It does not have to, trust me--what you have done is aleady amazing!!!!!

Thank you again so very much!!!!!



ThaqAtaq313 said:


> Just thought of this.....maybe when it comes to the end of the boot process--it stops and the eagle blows up...lol


----------



## Dr. Carpenter

ThaqAtaq313 said:


> It does not have to, trust me--what you have done is aleady amazing!!!!!
> 
> Thank you again so very much!!!!!


Would be sweet... unfortunately, not possible lol. I can make the eagle blow up, but no way to specify that it happens at the end of the bootup process... would just blow up, then be black screen until bootup finishes.


----------



## ThaqAtaq313

Sounds amazing...THANK YOU!!!!!!



Dr. Carpenter said:


> Would be sweet... unfortunately, not possible lol. I can make the eagle blow up, but no way to specify that it happens at the end of the bootup process... would just blow up, then be black screen until bootup finishes.


----------



## Dr. Carpenter

OK, here you go. No exploding eagle yet, outta time for tonight. This'll get you started anyway 










Download


----------



## ThaqAtaq313

Amazing!!!!!!! Thank you!!!!!!!



dr. Carpenter said:


> ok, here you go. No exploding eagle yet, outta time for tonight. This'll get you started anyway
> 
> 
> 
> 
> 
> 
> 
> 
> 
> 
> download


----------



## WxMan

Would like to have this as a boot logo. Also if possible could you add the text Central Ohio at the top and Storm Chasers at the bottom.


----------



## Dr. Carpenter

"WxMan said:


> Would like to have this as a boot logo. Also if possible could you add the text Central Ohio at the top and Storm Chasers at the bottom.


I'll do it tonight.


----------



## johnomaz

You guys should check out here too. I made a number for people in that thread, but it lived on long after i stopped. http://www.droidforums.net/forum/droid-x-hacks/91707-droid-x-custom-boot-logo-ill-create.html

My bad, I thought it was to change the "M" logo and not the boot animation. Still though, good thread of changing the boot splash logo.


----------



## Dr. Carpenter

"johnomaz said:


> You guys should check out here too. I made a number for people in that thread, but it lived on long after i stopped. http://www.droidforums.net/forum/droid-x-hacks/91707-droid-x-custom-boot-logo-ill-create.html


Lol I was doing them there for a while as well, in fact most of the ones that were done there are in my library thread. That thread is epic, almost a year old and still going strong. Went through probably 10+ different people doing logos.


----------



## Dr. Carpenter

"WxMan said:


> Would like to have this as a boot logo. Also if possible could you add the text Central Ohio at the top and Storm Chasers at the bottom.

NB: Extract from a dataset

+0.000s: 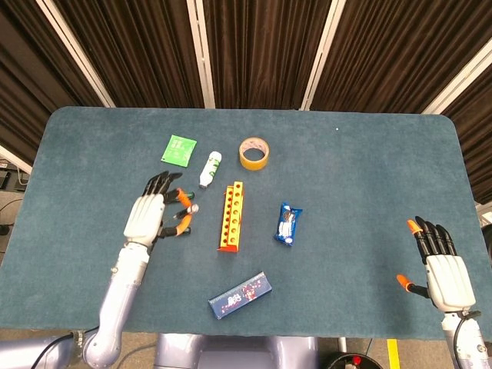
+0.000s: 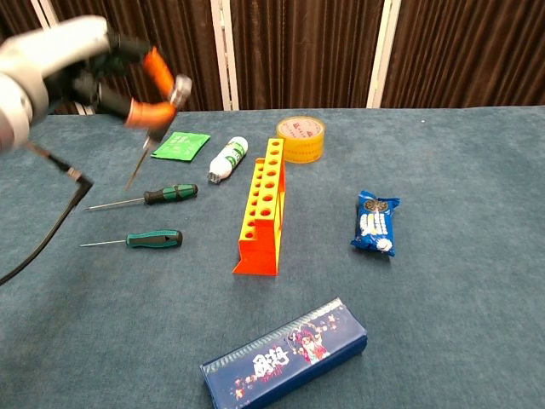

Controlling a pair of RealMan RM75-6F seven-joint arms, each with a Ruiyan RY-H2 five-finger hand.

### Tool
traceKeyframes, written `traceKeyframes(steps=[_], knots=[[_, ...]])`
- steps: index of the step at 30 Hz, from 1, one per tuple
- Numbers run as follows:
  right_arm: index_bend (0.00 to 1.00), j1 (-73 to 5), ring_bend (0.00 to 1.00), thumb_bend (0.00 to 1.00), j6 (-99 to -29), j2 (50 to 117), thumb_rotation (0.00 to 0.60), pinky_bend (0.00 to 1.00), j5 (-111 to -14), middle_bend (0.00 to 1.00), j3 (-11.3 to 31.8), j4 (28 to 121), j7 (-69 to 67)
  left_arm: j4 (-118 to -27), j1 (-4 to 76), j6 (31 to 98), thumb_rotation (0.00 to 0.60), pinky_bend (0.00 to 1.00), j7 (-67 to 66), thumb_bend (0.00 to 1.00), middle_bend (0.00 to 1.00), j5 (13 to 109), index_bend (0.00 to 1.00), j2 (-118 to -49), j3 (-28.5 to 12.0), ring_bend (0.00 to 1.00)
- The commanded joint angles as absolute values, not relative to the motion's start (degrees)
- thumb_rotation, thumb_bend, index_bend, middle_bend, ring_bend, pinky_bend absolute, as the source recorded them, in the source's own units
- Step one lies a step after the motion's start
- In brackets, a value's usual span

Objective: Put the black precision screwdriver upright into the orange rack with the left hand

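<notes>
The left hand (image 2: 81,68) is up off the table, pinching the black precision screwdriver (image 2: 156,128) between its orange-tipped fingers (image 2: 155,66) close to the silver cap. The tool hangs below the pinch, its long axis nearly upright but leaning, the tip trailing down and away from the orange rack (image 2: 262,209). The rack lies off to the inner side of the fingers, toward the middle of the table, near but clearly apart from the tool. Its rows of holes run away from the robot, stepped in height. I judge the coming move turns on this: the tip has to swing under the cap until the shaft is plumb, then travel sideways over a hole before going down. The lean looks small, but the holes look narrow, so a tilted tip could catch a rim.

The right hand (image 1: 442,265) sits far off at the other edge of the table, fingers spread and holding nothing; the left is by far the nearer.

Below the fingers two green-handled screwdrivers (image 2: 162,216) lie flat on the blue-grey cloth table (image 2: 460,170). Beyond them are a green packet (image 2: 180,145) and a small white bottle (image 2: 227,159), with a tape roll (image 2: 300,139) past the rack's far end. A blue snack packet (image 2: 375,223) and a dark blue box (image 2: 285,354) lie beyond the rack on its far side. Dark curtains (image 2: 306,51) close off the back of the room.
</notes>
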State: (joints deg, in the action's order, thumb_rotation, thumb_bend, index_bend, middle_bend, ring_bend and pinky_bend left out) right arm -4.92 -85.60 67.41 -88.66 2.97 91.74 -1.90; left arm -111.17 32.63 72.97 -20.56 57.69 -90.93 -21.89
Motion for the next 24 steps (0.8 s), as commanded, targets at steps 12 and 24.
traceKeyframes(steps=[12,24], knots=[[0.0,-5.12,0.0,0.08,-84.03,67.19,0.6,0.0,-86.41,0.0,3.42,92.6,-2.79,-112.67,38.02,65.19,0.6,0.07,4.43,0.5,0.11,52.59,0.64,-93.75,-32.92,0.0],[0.0,-5.52,0.0,0.08,-83.47,67.5,0.6,0.0,-85.5,0.0,4.06,92.13,-2.97,-101.3,39.97,58.11,0.6,0.07,14.95,0.5,0.11,54.11,0.65,-95.4,-30.52,0.0]])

I fail. Completely got sidetracked. Tonight, i promise.


----------



## Dr. Carpenter

"johnomaz said:


> You guys should check out here too. I made a number for people in that thread, but it lived on long after i stopped. http://www.droidforums.net/forum/droid-x-hacks/91707-droid-x-custom-boot-logo-ill-create.html
> 
> My bad, I thought it was to change the "M" logo and not the boot animation. Still though, good thread of changing the boot splash logo.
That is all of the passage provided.